EXERCISE OBJECTIVE:
Write out the data that follows exactly, keeping every picture out.

··· SUPPLIED DATA ···

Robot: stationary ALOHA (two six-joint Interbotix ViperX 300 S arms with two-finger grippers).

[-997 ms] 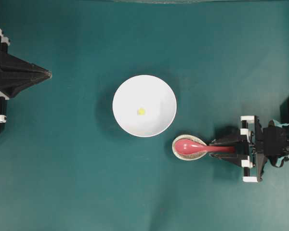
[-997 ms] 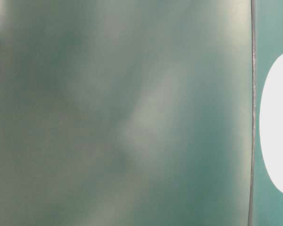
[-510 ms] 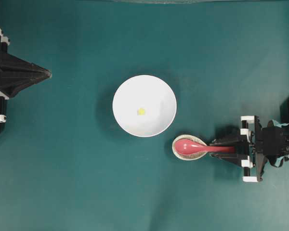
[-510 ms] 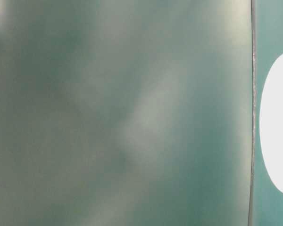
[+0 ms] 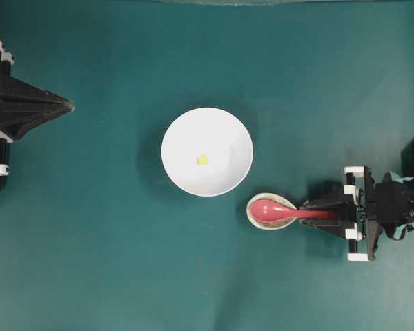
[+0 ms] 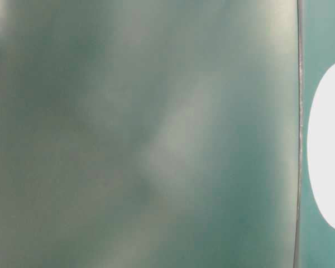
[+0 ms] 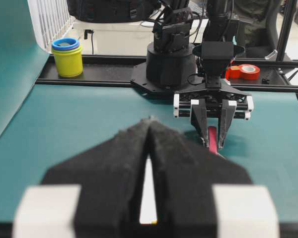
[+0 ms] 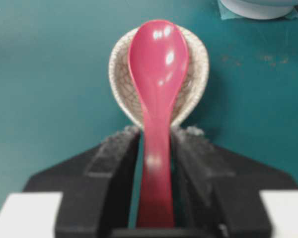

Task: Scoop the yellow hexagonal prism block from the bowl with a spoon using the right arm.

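Observation:
The yellow hexagonal prism block (image 5: 203,159) lies near the middle of the white bowl (image 5: 224,134). The pinkish-red spoon (image 5: 274,209) rests with its scoop in a small speckled dish (image 5: 252,205) to the bowl's lower right, its handle pointing right. My right gripper (image 5: 308,213) straddles that handle. In the right wrist view the spoon (image 8: 158,64) runs between the fingers (image 8: 116,148), with a thin strip of mat still showing on the left of the handle, so the jaws are narrowly open. My left gripper (image 5: 69,105) is shut at the far left, holding nothing.
A stack of yellow and blue cups (image 7: 68,57) and a red tape roll (image 7: 243,72) sit beyond the mat's far edge. The table-level view is mostly a blurred teal surface, with part of the bowl (image 6: 329,145) at its right.
My right gripper's fingers have drawn closer together around the spoon handle. Spoon, dish, bowl, block and left arm have not moved.

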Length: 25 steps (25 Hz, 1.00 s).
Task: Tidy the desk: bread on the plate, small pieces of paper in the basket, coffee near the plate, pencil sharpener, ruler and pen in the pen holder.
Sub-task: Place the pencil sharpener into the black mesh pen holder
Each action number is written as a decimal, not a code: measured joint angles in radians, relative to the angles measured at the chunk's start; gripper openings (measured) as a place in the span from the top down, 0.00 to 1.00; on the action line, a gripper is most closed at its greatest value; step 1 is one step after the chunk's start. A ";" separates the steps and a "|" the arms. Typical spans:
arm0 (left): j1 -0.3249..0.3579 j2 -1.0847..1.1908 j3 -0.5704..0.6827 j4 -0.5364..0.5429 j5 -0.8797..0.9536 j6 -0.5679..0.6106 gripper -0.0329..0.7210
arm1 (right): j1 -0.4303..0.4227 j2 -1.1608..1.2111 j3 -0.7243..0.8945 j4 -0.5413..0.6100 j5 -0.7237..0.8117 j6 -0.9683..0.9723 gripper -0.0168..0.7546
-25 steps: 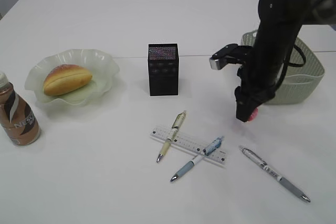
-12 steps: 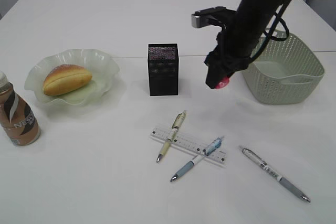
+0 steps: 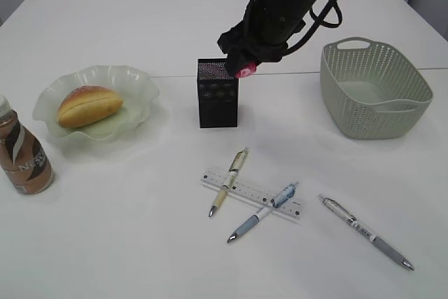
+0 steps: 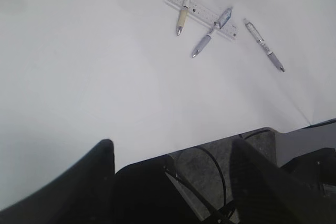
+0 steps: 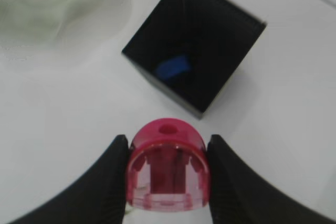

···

ANSWER SPACE:
Robot: stationary ALOHA (two six-joint Interbotix ViperX 300 S arms with two-finger grippers).

[-997 ms] 
[-997 ms] 
[-510 ms] 
[-510 ms] 
[+0 ms] 
[+0 ms] 
[+0 ms] 
[+0 ms] 

Task: Scoop the yellow hexagonal prism block from the bowl with a spoon using the right arm.

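Observation:
The yellow hexagonal prism block (image 5: 203,159) lies near the middle of the white bowl (image 5: 224,134). The pinkish-red spoon (image 5: 274,209) rests with its scoop in a small speckled dish (image 5: 252,205) to the bowl's lower right, its handle pointing right. My right gripper (image 5: 308,213) straddles that handle. In the right wrist view the spoon (image 8: 158,64) runs between the fingers (image 8: 116,148), with a thin strip of mat still showing on the left of the handle, so the jaws are narrowly open. My left gripper (image 5: 69,105) is shut at the far left, holding nothing.
A stack of yellow and blue cups (image 7: 68,57) and a red tape roll (image 7: 243,72) sit beyond the mat's far edge. The table-level view is mostly a blurred teal surface, with part of the bowl (image 6: 329,145) at its right.
My right gripper's fingers have drawn closer together around the spoon handle. Spoon, dish, bowl, block and left arm have not moved.
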
Length: 25 steps (25 Hz, 1.00 s).
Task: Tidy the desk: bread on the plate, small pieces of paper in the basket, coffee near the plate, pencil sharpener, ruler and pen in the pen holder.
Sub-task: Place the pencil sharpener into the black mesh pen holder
Each action number is written as a decimal, not a code: measured joint angles in radians, relative to the angles measured at the chunk's start; gripper openings (measured) as a place in the span from the top down, 0.00 to 1.00; on the action line, a gripper is most closed at its greatest value; step 1 is one step after the chunk's start. A ";" separates the steps and a "|" the arms. Typical spans:
arm0 (left): j1 -0.3249..0.3579 j2 -1.0847..1.1908 j3 -0.5704..0.6827 j4 -0.5364..0.5429 j5 -0.8797..0.9536 j6 -0.5679..0.6106 gripper -0.0329..0.7210
arm1 (right): j1 -0.4303..0.4227 j2 -1.1608..1.2111 j3 -0.7243..0.8945 j4 -0.5413..0.6100 j5 -0.7237..0.8117 j6 -0.9683..0.9723 gripper -0.0168..0.7546
-25 steps: 
-12 steps: 
+0 steps: 
+0 steps: 
+0 steps: 

This output requires no further additions.